What this task involves:
Your answer should be one number, the count of lines in the records that carry the string "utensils".

Extracted material:
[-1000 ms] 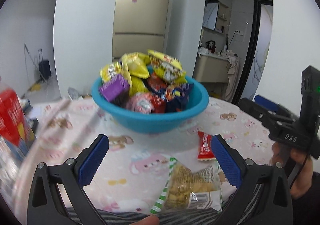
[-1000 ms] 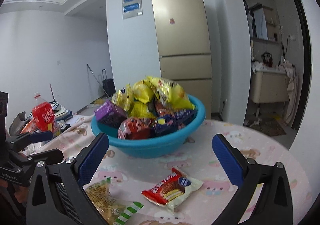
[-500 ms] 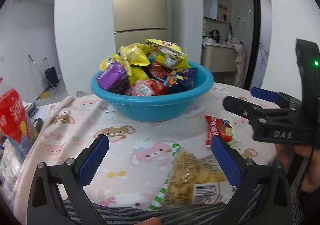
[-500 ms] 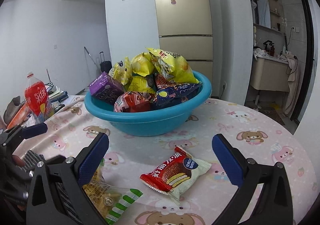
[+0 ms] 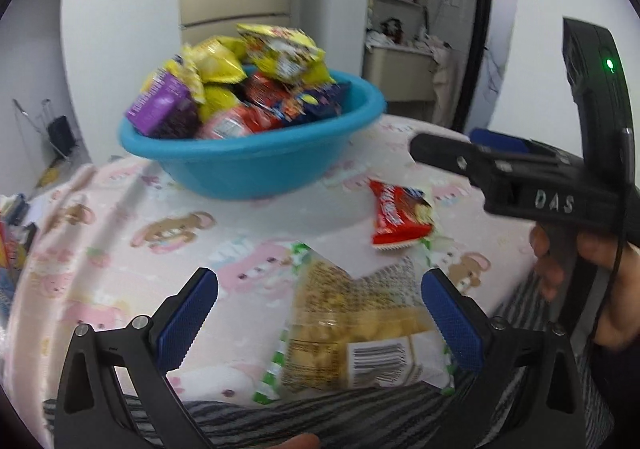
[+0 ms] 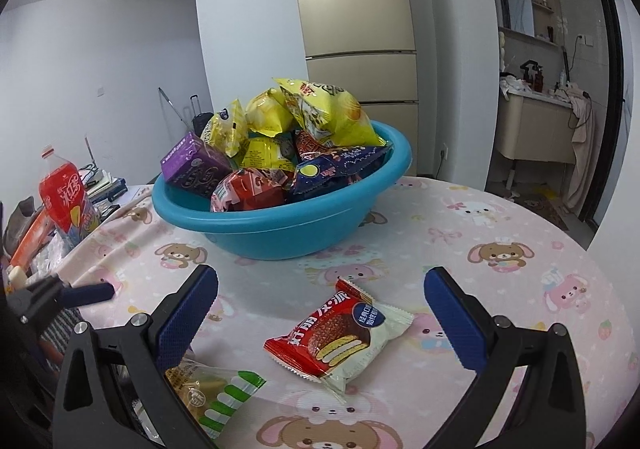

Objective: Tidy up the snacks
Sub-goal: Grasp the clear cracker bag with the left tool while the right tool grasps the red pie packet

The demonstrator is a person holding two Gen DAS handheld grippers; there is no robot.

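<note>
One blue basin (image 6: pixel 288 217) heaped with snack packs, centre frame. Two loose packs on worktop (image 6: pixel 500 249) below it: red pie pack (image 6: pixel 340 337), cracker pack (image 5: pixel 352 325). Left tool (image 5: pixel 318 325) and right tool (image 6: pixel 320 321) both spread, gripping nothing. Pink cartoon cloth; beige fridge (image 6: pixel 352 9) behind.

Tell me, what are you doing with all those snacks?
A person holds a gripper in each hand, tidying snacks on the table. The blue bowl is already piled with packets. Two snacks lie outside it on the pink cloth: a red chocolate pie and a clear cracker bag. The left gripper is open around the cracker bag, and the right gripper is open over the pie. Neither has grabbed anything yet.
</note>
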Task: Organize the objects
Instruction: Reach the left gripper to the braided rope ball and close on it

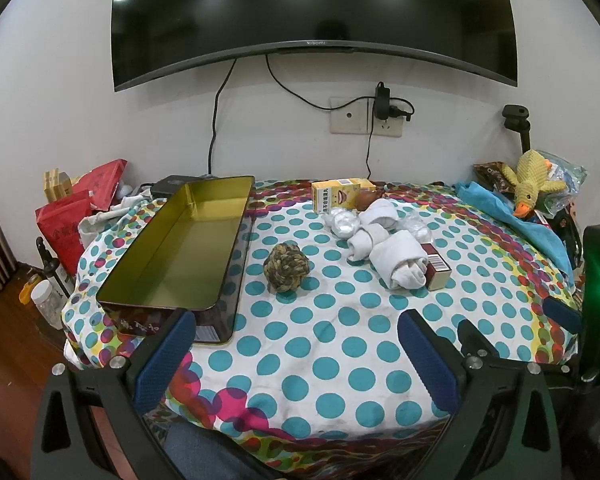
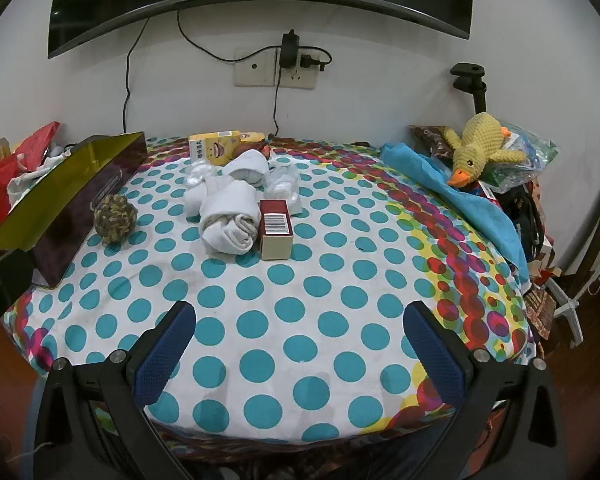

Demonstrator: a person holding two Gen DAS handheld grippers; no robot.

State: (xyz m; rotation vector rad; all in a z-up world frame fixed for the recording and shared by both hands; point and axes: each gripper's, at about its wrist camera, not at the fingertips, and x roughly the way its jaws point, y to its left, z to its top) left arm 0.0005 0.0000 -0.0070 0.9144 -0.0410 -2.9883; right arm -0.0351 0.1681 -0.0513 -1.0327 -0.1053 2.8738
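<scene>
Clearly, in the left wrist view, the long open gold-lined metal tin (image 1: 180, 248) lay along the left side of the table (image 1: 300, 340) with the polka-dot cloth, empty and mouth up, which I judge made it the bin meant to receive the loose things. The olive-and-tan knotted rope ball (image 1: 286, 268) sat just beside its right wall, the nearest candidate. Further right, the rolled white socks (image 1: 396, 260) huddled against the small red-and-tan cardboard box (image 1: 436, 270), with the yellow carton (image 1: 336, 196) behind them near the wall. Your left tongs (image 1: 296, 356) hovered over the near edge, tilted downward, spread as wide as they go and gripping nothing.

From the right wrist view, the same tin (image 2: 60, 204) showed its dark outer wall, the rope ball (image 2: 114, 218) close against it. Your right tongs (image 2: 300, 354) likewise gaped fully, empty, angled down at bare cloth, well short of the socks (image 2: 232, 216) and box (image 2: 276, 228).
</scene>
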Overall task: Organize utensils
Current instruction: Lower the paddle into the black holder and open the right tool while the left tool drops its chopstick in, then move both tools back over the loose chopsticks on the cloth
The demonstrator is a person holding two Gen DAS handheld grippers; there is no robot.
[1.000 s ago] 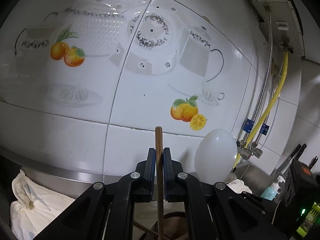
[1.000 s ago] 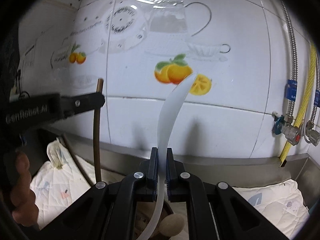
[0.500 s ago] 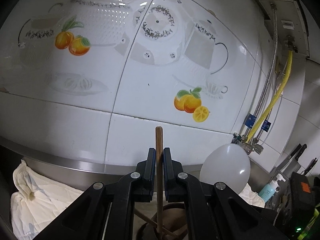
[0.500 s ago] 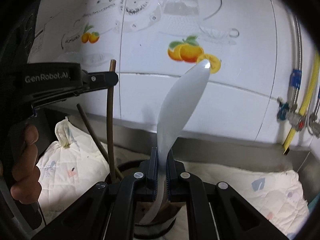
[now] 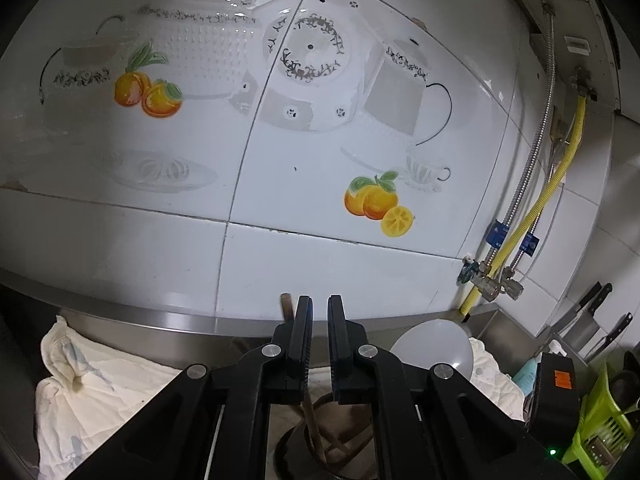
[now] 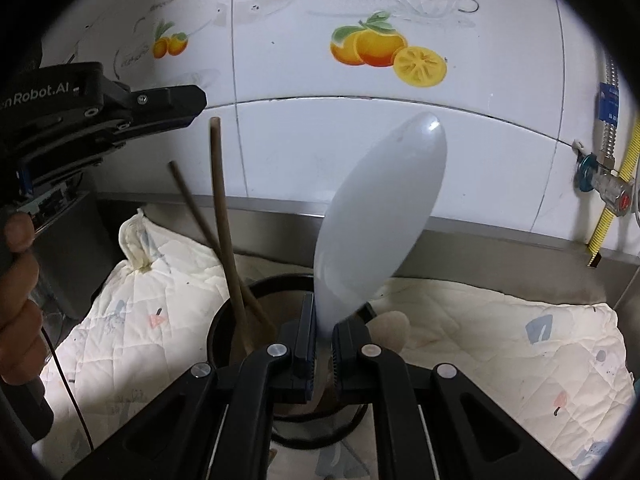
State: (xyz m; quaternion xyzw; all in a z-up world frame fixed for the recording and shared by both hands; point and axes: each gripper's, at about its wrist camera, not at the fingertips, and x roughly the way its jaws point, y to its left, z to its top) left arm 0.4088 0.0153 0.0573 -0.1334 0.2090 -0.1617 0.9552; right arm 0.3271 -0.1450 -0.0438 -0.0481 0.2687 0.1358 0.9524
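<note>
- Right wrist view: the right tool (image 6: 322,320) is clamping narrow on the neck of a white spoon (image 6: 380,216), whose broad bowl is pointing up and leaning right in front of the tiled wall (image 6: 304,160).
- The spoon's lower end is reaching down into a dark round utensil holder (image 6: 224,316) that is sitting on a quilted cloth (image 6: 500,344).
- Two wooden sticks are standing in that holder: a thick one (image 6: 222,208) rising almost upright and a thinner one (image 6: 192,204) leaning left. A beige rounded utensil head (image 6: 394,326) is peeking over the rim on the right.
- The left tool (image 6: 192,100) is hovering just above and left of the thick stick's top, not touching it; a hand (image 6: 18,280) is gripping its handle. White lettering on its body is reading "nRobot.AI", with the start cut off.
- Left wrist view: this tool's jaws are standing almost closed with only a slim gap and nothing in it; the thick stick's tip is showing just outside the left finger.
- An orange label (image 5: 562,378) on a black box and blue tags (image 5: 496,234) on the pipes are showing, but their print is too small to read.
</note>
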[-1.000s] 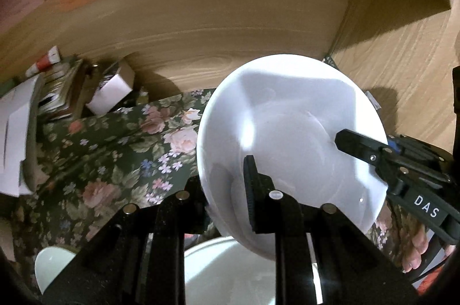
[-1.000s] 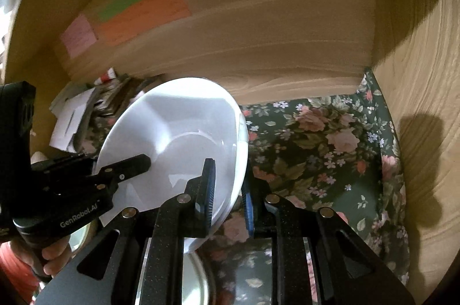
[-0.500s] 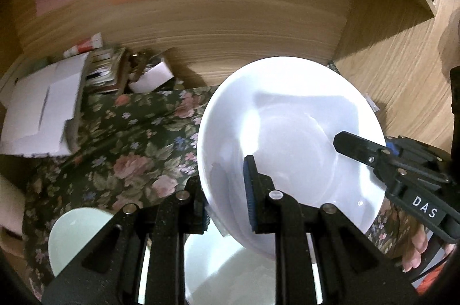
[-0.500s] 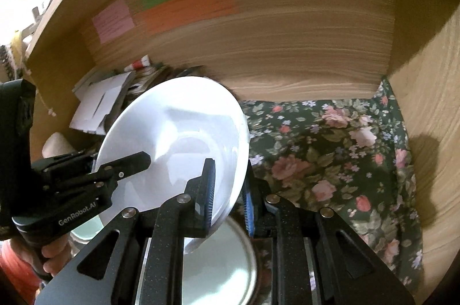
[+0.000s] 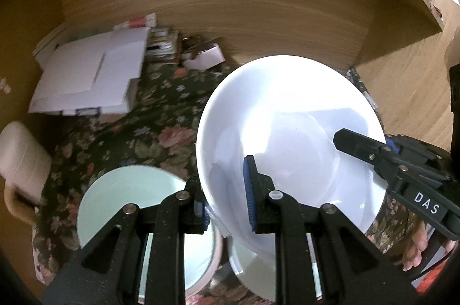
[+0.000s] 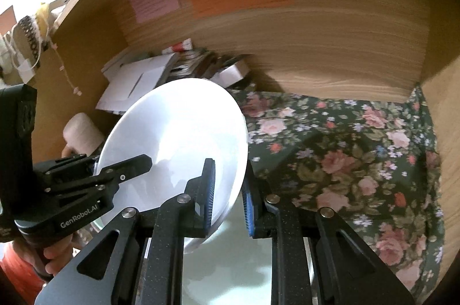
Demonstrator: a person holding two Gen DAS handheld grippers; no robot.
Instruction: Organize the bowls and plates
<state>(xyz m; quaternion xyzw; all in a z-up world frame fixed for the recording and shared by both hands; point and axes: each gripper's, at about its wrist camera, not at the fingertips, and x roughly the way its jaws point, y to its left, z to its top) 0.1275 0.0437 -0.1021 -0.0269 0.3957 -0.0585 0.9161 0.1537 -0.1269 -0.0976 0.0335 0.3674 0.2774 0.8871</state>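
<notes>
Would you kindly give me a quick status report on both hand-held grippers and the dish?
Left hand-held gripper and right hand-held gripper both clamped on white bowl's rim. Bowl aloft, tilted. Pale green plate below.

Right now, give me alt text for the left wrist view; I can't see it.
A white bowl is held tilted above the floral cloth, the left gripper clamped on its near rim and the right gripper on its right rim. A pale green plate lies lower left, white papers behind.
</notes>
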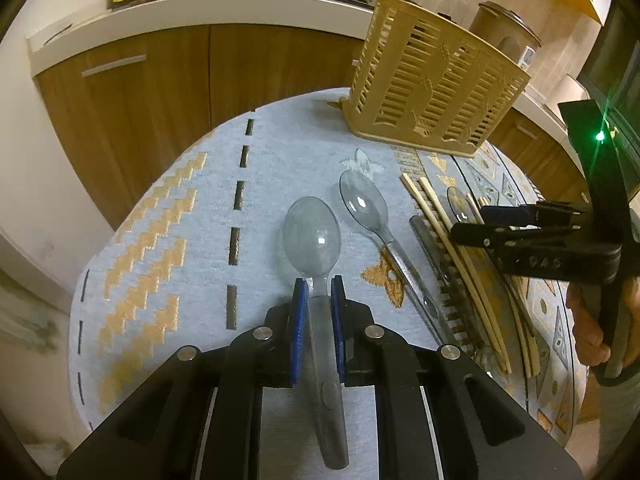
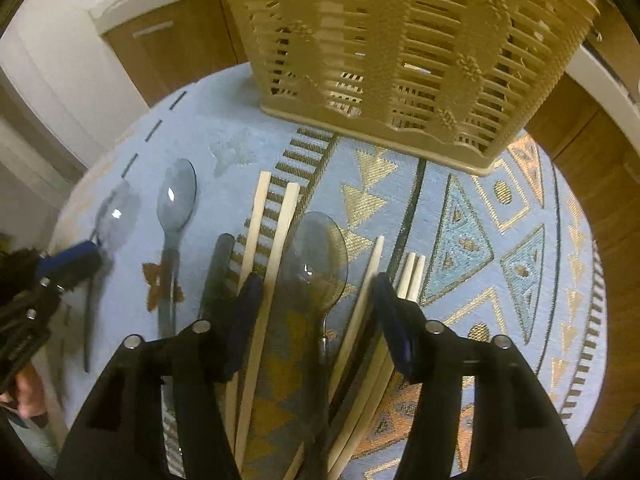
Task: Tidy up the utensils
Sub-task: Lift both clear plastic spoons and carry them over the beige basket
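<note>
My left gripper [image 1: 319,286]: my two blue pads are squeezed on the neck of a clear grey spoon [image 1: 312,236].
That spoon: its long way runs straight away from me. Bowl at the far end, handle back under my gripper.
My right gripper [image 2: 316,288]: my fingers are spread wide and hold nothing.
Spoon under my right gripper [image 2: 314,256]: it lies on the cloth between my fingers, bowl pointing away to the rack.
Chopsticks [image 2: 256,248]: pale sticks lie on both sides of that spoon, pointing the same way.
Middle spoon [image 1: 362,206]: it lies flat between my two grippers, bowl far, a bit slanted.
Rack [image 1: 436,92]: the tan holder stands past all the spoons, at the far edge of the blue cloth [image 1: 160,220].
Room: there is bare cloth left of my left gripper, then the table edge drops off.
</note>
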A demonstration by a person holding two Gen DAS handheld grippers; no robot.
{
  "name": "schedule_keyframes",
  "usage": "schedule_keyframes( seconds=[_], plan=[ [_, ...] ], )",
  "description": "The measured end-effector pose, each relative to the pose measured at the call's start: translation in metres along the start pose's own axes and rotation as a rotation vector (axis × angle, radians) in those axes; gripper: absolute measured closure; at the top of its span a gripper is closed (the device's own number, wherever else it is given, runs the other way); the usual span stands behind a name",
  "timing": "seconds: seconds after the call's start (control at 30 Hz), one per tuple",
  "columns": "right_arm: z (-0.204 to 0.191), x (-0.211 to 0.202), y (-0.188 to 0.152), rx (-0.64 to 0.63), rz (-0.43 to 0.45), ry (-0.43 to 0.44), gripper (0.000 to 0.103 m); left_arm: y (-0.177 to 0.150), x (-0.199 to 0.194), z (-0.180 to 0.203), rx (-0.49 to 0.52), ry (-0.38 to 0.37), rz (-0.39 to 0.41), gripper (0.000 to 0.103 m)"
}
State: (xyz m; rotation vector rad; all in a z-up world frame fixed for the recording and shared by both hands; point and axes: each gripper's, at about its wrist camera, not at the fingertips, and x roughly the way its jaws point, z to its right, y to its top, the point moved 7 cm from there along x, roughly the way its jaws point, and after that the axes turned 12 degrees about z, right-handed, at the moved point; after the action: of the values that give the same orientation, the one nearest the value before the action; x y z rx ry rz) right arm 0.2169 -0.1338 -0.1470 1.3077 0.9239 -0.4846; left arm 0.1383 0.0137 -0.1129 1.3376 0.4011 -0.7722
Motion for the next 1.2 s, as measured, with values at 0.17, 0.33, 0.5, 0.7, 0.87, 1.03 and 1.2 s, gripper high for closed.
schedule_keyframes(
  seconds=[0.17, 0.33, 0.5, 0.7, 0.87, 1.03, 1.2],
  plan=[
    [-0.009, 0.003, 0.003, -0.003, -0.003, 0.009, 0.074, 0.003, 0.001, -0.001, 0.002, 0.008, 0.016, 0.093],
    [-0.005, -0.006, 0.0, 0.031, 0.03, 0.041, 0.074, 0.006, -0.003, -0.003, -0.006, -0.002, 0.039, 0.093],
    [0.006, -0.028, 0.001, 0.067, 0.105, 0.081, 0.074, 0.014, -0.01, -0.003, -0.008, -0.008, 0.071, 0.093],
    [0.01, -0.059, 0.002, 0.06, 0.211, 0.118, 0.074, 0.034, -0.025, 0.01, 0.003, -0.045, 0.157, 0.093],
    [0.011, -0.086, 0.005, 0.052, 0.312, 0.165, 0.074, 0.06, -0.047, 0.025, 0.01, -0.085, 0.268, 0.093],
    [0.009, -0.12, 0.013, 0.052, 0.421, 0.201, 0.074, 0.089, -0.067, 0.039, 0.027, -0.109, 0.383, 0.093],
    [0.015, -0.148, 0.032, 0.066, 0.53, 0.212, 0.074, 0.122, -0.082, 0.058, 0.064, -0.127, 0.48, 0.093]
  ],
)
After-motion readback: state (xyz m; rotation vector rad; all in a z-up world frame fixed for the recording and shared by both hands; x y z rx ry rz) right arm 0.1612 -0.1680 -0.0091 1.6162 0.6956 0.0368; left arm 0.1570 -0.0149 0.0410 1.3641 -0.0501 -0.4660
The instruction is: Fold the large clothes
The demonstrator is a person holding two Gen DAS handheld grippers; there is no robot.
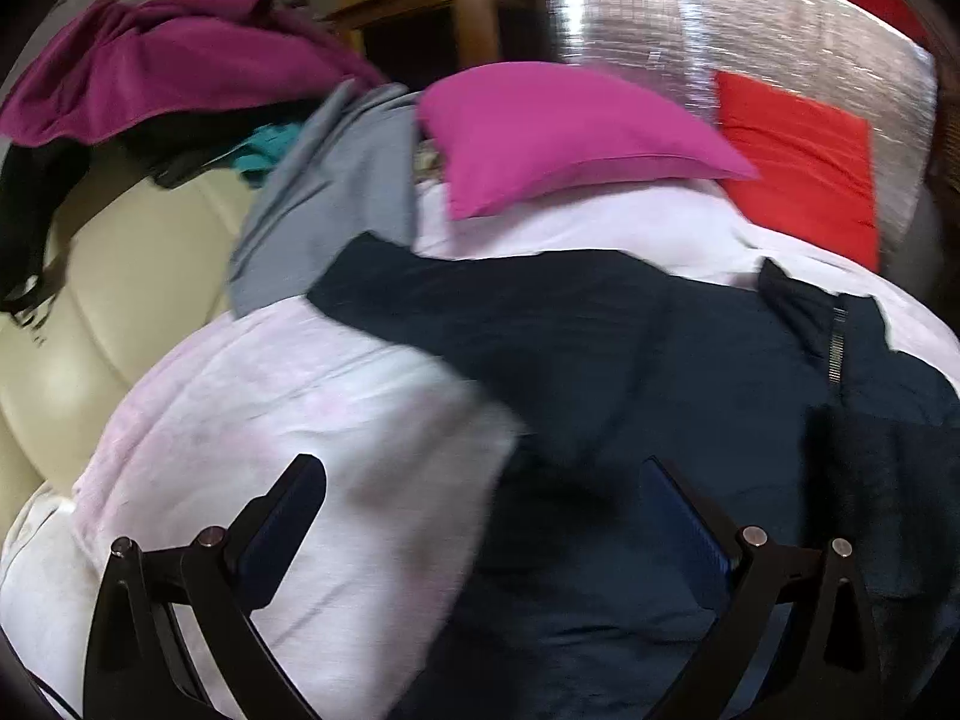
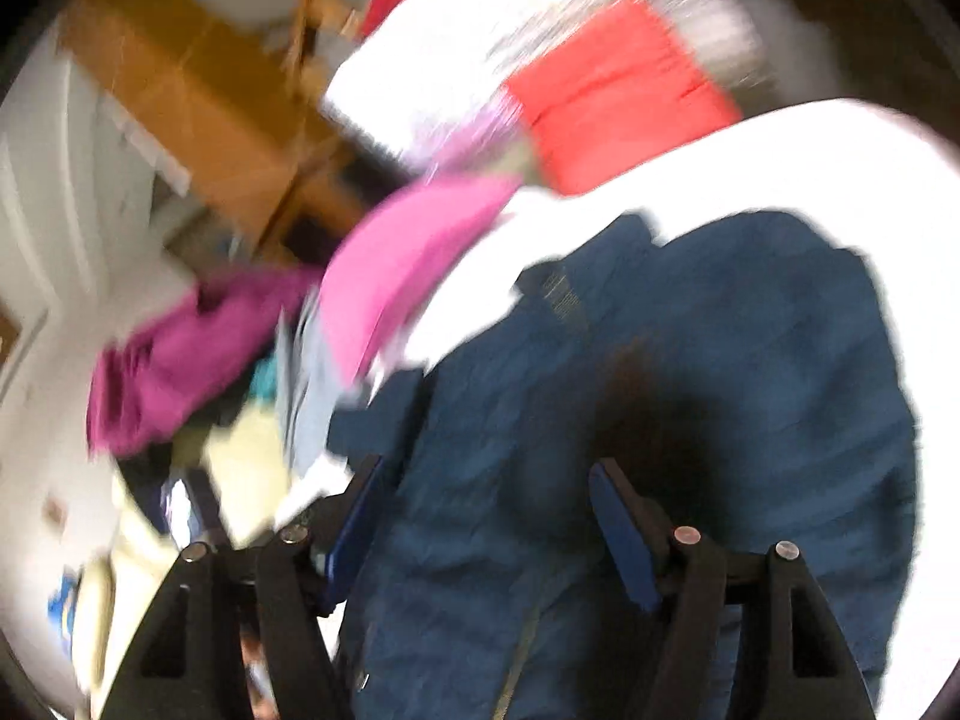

Solution to the exercise:
2